Session de consultation avec la société civile féminine sur les VBG faites aux femmes et aux filles pendant les 16 jours d’activisme par l’association icirore c’amahoro en zone Butezi

Session de consultation avec la société civile féminine sur les VBG faites aux femmes et aux filles pendant les 16 jours d’activisme par l’association icirore c’amahoro en zone Butezi

Les violences basées sur le genre, un fléau à déraciner

L’association icirore c’amahoro a organisé une session de consultation à l’intention de la société civile, les autorités, les dirigeants politiques et les autres parties prenantes au niveau local sur la politique nationale genre et la lutte contre les VBG faites aux femmes et aux filles pendant la période des 16 jours d’activisme, le vendredi 28 novembre 2025, au chef-lieu de la zone Butezi en commune Ruyigi de la province de Buhumuza. C’était dans le cadre de la mise en œuvre du projet « Promotion de la participation de la femme dans les sphères de prise de décisions et prévention des conflits au niveau communautaire ». 

Pendant les 16 jours d’activisme de lutte contre les violences basées sur le genre faites aux femmes et aux filles, c’est une occasion de renouveler les efforts afin de pouvoir éradiquer ce fléau.
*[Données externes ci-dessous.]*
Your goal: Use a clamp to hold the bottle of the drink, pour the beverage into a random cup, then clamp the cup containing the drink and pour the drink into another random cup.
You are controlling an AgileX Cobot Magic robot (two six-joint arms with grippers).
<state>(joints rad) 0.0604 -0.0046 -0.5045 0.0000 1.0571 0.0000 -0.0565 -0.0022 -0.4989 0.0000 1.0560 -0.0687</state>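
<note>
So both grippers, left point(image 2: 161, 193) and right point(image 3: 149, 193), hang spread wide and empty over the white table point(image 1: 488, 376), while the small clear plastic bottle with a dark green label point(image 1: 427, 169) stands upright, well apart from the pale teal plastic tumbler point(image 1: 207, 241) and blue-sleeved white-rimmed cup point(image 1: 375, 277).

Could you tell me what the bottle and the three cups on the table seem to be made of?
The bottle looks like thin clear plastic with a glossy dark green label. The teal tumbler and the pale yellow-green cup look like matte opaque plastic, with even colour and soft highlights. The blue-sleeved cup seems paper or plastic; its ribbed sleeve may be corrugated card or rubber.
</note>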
Les violences basées sur le genre sont d’ordre différents. L’on a cité à titre illustratif les violences économiques, les violences sexuelles, les violences corporelles, les violences physiques, les violences psychologiques et bien d’autres. Les participantes à cette session ont été exhortées d’aller sensibiliser les gens des localités où elles vivent dans le but de déterrer les VBG. Comme les femmes sont nombreuses par rapport aux hommes, elles ne doivent pas rester en arrière dans le combat engagé pour le développement durable.

Les conséquences des violences basées sur le genre sont nombreuses. Il s’agit notamment du désespoir, manque de sommeil, se suicider, etc. La plupart des causes des VBG sont la pauvreté, l’autorité, les mœurs, la culture, les croyances, consommation des stupéfiants, etc. Les participantes dans cette session ont été interpelées à aider la victime des VBG.

Il sied de noter que ce projet est en train d’être réalisé grâce au financement de l’ONU femmes.